Llegó la última sesión con la paciente, aunque Ana no estaba segura de si realmente quería enfrentarse a esa figura una vez más. Apenas entró en la habitación, supo que el momento de la verdad había llegado. La mujer frente a ella ya no era una simple paciente; era la manifestación de todos sus temores, de cada secreto que había intentado ocultar. El rostro de la mujer comenzó a transformarse, retorciéndose en una máscara grotesca, mientras su piel se estiraba y sus ojos se vaciaban hasta convertirse en esos pozos oscuros y sin fondo.

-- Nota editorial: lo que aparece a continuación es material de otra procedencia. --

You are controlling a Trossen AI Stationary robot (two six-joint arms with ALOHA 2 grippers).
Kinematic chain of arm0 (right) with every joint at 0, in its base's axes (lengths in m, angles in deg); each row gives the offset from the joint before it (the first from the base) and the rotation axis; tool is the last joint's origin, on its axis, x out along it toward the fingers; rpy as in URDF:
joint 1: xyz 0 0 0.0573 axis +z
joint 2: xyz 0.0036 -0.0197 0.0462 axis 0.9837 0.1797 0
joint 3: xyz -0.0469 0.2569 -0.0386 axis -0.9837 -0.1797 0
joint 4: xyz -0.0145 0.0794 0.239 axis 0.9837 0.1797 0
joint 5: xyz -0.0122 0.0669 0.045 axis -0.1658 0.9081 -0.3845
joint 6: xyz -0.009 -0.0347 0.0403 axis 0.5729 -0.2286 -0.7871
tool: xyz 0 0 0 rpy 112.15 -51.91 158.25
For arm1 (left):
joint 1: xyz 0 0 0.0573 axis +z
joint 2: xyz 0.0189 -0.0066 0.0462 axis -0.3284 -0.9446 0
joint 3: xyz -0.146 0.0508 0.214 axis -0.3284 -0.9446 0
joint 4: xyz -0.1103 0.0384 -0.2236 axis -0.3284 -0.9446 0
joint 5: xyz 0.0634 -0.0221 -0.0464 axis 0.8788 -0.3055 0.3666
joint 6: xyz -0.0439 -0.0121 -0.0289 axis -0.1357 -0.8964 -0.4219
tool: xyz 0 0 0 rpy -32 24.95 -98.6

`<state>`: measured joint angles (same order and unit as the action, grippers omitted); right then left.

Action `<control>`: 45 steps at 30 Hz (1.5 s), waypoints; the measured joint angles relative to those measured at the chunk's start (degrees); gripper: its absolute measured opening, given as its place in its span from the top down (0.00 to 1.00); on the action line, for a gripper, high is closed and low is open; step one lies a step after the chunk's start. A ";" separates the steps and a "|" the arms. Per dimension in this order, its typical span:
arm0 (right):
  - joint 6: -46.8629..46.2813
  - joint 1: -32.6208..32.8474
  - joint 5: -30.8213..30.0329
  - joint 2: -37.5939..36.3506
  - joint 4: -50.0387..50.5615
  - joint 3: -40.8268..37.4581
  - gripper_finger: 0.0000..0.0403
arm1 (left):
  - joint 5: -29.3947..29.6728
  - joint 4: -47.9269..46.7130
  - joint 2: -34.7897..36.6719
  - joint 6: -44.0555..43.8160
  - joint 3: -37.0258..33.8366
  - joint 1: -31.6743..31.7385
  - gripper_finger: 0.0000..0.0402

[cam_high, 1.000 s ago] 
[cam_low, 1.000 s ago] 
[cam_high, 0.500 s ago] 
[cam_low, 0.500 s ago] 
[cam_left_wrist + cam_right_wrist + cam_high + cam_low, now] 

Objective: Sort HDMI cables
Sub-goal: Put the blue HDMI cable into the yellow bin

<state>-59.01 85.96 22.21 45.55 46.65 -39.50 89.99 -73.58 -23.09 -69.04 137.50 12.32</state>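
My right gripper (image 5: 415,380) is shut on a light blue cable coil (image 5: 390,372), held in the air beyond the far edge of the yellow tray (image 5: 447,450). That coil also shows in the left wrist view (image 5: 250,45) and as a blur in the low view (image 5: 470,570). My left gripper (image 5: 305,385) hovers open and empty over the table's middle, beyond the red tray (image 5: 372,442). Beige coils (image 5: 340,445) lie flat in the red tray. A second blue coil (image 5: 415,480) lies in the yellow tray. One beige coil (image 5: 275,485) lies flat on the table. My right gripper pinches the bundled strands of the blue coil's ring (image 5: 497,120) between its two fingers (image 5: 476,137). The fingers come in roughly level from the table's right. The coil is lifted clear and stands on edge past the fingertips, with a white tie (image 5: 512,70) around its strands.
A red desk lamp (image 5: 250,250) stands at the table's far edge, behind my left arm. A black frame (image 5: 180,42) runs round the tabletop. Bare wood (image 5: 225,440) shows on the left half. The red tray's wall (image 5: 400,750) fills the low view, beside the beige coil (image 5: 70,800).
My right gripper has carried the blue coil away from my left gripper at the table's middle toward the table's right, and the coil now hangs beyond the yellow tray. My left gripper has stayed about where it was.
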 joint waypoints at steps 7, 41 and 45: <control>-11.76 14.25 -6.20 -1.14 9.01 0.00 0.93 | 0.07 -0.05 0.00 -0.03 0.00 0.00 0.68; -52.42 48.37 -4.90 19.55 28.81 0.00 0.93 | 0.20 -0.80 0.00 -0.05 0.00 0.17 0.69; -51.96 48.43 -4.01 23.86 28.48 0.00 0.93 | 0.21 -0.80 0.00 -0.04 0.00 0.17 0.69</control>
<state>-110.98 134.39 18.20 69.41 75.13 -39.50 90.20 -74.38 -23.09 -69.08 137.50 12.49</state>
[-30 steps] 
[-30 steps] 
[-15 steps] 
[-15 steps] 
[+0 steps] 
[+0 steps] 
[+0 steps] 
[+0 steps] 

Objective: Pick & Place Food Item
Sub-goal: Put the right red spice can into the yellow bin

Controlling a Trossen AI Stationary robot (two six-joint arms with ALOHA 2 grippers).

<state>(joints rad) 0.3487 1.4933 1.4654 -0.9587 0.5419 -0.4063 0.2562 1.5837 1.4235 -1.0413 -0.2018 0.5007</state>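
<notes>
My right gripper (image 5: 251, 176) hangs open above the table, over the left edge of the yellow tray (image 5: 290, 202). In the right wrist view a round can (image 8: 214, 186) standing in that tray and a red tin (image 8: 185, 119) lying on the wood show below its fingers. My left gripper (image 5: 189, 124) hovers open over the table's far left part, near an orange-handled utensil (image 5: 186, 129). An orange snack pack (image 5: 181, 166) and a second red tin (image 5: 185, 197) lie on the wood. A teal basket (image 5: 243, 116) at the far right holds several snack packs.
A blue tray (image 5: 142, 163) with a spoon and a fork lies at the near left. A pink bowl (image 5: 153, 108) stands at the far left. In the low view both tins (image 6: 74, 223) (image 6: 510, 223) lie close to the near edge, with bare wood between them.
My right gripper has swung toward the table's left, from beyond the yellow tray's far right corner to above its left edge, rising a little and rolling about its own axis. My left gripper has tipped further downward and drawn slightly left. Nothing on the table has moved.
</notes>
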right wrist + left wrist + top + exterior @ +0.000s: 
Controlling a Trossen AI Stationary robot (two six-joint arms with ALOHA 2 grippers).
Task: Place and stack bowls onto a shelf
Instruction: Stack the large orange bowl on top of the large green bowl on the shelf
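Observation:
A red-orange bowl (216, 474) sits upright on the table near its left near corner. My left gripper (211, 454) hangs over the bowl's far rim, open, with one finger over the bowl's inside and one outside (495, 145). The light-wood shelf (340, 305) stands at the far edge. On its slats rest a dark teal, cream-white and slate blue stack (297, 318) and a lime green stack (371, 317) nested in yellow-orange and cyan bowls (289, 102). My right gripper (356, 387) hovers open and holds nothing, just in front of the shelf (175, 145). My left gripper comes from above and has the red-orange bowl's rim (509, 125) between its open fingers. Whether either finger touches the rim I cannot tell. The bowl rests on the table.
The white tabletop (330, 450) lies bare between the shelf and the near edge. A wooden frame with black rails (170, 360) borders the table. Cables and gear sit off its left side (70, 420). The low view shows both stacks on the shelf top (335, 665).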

En ese instante, algo en Ana se rompió. Recordó cosas que había olvidado, imágenes de una noche oscura, un accidente, una sensación de caída interminable. La comprensión llegó como una bofetada helada: ella estaba muerta. Todo este tiempo, había estado atrapada en una ilusión, un bucle sin fin de pesadillas y sombras. Cada paciente que había atendido no era más que un eco, un recuerdo pálido de personas que alguna vez conoció en vida, y sus ojos en el espejo, esa mirada sádica y burlona, eran su propia conciencia atormentada.
En un último y desesperado intento de aferrarse a la cordura, Ana miró hacia el espejo una vez más, esperando ver su reflejo. Pero lo que vio fue una sonrisa cruel, una sonrisa que no era suya, sino del espectro que había estado acechándola. La figura levantó la mano y le hizo un gesto, despidiéndose, antes de cerrar la puerta del consultorio desde el otro lado, sellando su destino para siempre.
Ana Miranda quedó atrapada en un mundo de espejos, un lugar donde su propio reflejo la observaba con deleite, repitiendo su nombre en un eco eterno mientras ella, una sombra de lo que alguna vez fue, vagaba sin escape.